WHAT IS EXPECTED:
Pictures must not appear in the copy. Reproduce exactly, and only, the lines from the one with "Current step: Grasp" through the end of the data below.

EXERCISE DATA:
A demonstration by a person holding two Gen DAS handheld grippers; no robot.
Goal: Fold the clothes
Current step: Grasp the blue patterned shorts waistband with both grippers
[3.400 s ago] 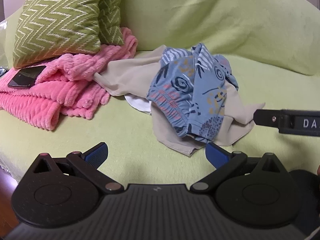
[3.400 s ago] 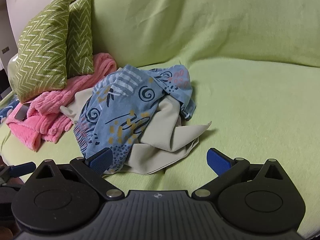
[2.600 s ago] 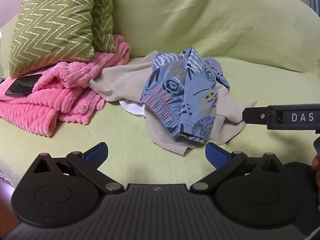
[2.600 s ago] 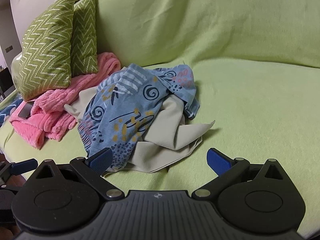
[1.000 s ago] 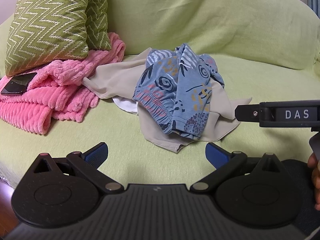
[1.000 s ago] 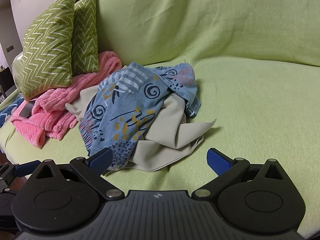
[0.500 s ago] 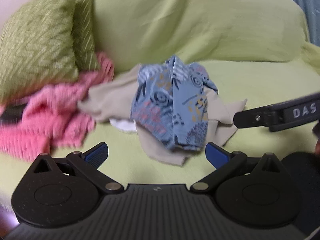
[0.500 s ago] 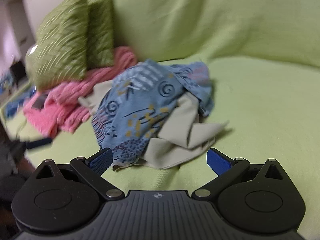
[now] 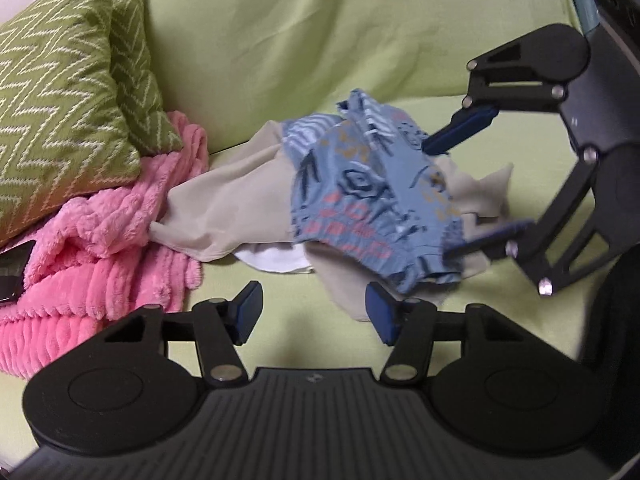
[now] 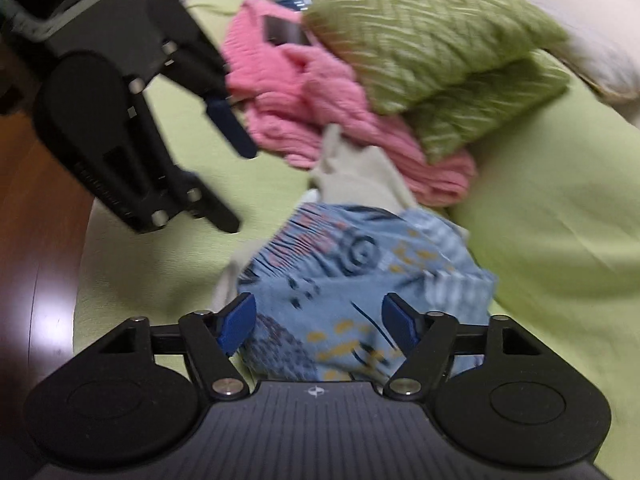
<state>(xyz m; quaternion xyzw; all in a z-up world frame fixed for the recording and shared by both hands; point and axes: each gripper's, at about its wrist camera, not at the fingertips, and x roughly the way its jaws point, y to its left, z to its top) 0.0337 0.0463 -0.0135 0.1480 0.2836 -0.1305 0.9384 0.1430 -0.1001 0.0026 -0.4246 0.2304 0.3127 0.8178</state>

RESPONSE AREA:
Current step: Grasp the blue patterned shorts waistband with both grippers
[3.400 s ago] 
[3.400 s ago] 
[2.600 s ago] 
[2.600 s ago] 
[1.000 s ago] 
[1.000 s ago] 
[0.500 s ago] 
[0.500 s ago] 
[now] 
[now] 
<state>(xyz m; quaternion xyzw; all in a z-up world frame fixed for the recording and shared by both hands; point and axes: each gripper's, at about its wrist camera, not at the fingertips, and x roughly the way its jaws point, y to its left, z to its top) 0.0337 0.0463 -0.0135 0.1480 0.2836 -0.1305 0.9384 0.1430 -0.1001 0.0026 -0.4246 0.2304 0.3127 0.8178</state>

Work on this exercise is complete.